Read the lines below, and copy any that contain the string "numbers".

DATA BLOCK START

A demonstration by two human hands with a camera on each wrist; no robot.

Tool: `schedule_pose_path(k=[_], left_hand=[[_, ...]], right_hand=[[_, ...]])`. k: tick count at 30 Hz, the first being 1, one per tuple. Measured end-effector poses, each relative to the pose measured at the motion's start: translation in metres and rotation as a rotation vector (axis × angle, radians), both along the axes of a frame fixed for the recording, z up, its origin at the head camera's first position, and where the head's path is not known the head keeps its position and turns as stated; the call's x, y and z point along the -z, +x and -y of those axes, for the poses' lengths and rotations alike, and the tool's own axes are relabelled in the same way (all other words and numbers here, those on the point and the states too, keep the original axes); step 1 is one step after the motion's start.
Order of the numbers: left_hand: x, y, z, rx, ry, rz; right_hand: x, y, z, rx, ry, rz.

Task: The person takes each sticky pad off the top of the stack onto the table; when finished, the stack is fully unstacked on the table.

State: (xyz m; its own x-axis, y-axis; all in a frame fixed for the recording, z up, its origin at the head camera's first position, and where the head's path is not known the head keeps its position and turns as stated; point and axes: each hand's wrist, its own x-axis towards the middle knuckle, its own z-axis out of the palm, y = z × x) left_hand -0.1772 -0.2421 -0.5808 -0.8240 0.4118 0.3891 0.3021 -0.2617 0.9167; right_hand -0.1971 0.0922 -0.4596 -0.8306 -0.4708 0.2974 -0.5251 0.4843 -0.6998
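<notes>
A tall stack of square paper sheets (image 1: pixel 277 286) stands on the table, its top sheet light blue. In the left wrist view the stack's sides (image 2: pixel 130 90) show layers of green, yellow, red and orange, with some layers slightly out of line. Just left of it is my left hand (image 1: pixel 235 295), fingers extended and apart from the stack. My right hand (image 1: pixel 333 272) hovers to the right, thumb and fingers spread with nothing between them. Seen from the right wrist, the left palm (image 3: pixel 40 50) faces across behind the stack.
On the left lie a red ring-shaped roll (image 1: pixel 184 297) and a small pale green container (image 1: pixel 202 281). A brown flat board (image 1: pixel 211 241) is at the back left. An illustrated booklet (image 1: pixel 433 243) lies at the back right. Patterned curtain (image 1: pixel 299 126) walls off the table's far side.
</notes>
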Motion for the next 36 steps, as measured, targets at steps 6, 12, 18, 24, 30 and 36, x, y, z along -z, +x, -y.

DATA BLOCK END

RESPONSE TO THIS EXERCISE ::
Tool: `schedule_pose_path(k=[_], left_hand=[[_, ...]], right_hand=[[_, ...]])`. k: tick count at 30 Hz, the first being 1, one per tuple. Measured end-effector poses, each relative to the pose measured at the motion's start: translation in metres and rotation as a rotation vector (axis × angle, radians), both along the axes of a frame fixed for the recording, z up, its origin at the head camera's first position, and where the head's path is not known the head keeps its position and turns as stated; the call's x, y and z point along the -z, +x and -y of those axes, for the poses' lengths and rotations alike, and the tool's own axes are relabelled in the same way (all other words and numbers here, those on the point and the states too, keep the original axes); step 1 is one step after the motion's start.
Order of the numbers: left_hand: x, y, z, rx, ry, rz; right_hand: x, y, z, rx, ry, rz.

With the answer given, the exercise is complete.